== INSTRUCTIONS FOR THE TASK ==
With the pictures left out, print exactly the lines below that run from the one containing "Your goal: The" through the one containing "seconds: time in".

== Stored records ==
╭──

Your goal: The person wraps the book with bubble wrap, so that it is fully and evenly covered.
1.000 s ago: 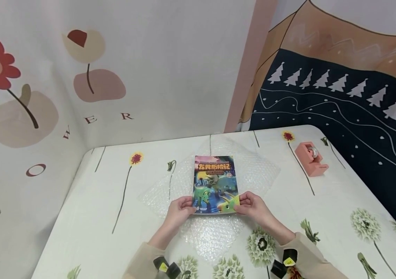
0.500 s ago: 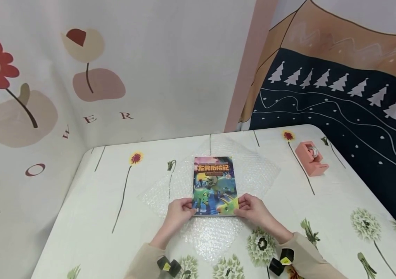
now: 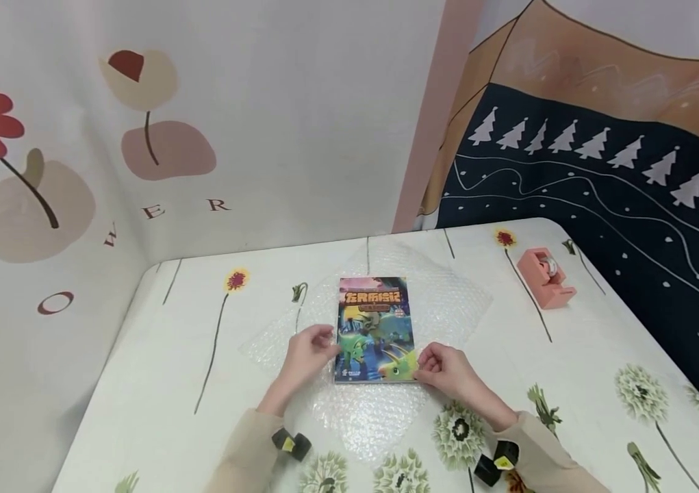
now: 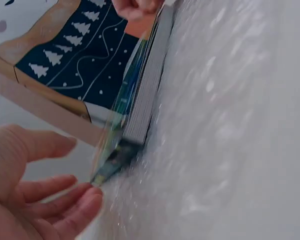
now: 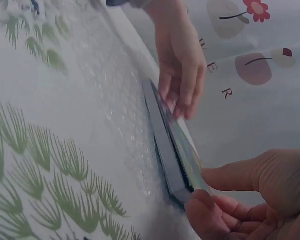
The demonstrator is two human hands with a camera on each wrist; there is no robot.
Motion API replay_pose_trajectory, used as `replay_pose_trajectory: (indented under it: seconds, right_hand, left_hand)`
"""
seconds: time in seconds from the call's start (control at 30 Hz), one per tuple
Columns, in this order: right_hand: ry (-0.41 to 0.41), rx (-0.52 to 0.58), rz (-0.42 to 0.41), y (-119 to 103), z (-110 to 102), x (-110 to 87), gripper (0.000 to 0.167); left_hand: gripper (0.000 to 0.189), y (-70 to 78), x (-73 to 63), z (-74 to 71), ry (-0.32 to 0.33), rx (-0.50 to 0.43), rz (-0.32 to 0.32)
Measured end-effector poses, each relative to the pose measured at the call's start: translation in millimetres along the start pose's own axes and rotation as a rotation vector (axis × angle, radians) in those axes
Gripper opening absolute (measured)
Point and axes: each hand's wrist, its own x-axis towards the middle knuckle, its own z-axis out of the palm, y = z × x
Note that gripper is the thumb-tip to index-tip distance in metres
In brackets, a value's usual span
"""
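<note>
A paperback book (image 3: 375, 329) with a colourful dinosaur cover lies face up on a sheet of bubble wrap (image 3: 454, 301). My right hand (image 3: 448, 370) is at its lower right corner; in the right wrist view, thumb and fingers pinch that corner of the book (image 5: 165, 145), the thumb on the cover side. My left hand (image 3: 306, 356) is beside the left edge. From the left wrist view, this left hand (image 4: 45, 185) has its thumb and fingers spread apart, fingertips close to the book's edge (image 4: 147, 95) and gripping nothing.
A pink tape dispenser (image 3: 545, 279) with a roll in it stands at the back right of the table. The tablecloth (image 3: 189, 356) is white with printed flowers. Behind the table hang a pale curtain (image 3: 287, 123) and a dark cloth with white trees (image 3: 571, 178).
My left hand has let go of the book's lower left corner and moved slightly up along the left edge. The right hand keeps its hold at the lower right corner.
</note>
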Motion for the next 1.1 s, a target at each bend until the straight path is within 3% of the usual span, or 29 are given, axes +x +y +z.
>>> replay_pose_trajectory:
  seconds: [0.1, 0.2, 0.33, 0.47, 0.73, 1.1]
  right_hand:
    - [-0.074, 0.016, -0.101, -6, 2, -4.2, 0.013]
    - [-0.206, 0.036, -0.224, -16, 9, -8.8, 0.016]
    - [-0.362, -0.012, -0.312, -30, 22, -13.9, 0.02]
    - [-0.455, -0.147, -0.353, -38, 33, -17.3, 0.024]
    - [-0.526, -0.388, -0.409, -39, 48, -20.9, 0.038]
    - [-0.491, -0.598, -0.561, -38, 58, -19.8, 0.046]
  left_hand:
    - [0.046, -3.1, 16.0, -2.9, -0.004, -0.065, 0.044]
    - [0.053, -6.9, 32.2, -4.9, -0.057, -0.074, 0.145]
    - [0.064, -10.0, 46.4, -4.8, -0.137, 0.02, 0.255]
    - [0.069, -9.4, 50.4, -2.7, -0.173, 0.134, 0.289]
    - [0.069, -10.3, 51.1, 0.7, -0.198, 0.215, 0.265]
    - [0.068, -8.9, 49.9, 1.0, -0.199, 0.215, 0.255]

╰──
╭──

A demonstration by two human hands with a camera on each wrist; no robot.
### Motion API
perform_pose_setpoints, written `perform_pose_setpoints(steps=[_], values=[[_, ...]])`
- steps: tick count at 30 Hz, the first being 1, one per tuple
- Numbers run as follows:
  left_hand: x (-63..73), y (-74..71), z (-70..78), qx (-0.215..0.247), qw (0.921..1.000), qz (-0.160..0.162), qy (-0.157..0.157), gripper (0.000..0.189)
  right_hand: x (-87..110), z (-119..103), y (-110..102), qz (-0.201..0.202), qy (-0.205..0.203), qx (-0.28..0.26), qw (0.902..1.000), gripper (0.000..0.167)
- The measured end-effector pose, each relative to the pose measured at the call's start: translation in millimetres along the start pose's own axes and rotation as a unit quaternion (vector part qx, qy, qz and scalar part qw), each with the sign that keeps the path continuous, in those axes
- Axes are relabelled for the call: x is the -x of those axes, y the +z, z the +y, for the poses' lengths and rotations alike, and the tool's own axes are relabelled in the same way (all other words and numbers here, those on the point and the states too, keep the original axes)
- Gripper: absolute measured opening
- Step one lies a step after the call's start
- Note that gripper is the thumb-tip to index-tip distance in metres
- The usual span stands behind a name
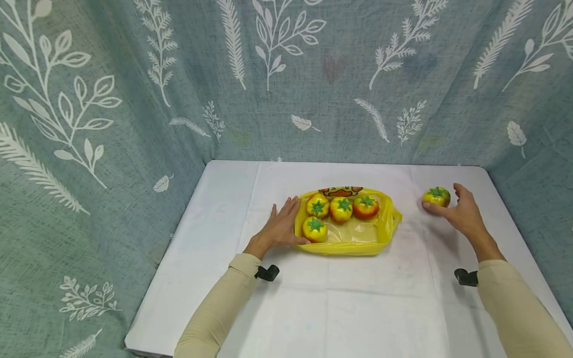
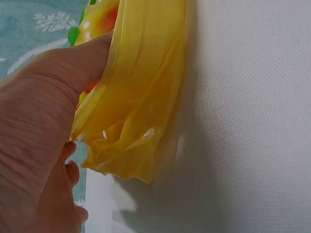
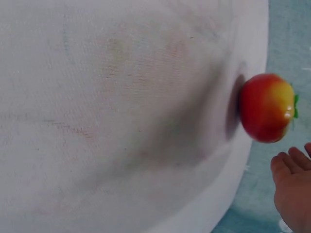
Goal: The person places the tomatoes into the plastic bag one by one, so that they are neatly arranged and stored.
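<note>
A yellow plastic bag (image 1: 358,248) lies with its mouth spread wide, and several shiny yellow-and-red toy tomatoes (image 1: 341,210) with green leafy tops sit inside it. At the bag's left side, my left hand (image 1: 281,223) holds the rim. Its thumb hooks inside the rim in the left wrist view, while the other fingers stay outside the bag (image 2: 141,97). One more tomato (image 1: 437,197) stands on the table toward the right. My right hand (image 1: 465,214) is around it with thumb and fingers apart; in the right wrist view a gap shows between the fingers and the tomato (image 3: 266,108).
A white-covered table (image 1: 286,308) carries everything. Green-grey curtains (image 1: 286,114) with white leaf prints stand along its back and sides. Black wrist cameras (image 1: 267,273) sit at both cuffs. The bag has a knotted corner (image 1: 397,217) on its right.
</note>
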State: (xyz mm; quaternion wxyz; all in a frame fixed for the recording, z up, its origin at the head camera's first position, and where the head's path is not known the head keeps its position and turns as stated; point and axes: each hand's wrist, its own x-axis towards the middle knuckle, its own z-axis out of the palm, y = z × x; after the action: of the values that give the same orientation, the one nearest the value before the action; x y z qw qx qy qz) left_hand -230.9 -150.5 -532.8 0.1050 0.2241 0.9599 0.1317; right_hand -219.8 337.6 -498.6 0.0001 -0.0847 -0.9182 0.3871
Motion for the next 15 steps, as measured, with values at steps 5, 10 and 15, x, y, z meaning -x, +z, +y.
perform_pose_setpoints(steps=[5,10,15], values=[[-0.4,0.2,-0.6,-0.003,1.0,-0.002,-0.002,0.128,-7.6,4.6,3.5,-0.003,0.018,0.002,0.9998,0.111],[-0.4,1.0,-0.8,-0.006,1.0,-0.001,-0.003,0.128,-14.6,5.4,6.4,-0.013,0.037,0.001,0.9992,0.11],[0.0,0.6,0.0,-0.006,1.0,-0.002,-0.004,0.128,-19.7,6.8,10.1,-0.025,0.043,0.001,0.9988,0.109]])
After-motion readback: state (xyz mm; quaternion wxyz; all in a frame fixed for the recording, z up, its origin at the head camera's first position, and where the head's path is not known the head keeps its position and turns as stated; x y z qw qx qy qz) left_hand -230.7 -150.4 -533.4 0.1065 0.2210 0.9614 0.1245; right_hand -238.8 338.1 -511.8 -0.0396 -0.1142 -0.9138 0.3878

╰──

== SOLUTION TO THE PROBLEM ==
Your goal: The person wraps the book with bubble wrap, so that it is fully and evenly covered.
1.000 s ago: 
0.500 s ago: 
now: 
now: 
now: 
The demonstrator is two human hands with a camera on each wrist; there is no robot.
Motion API replay_pose_trajectory, used as `replay_pose_trajectory: (indented under it: seconds, right_hand, left_hand)`
"""
seconds: time in seconds from the call's start (control at 30 Hz), one per tuple

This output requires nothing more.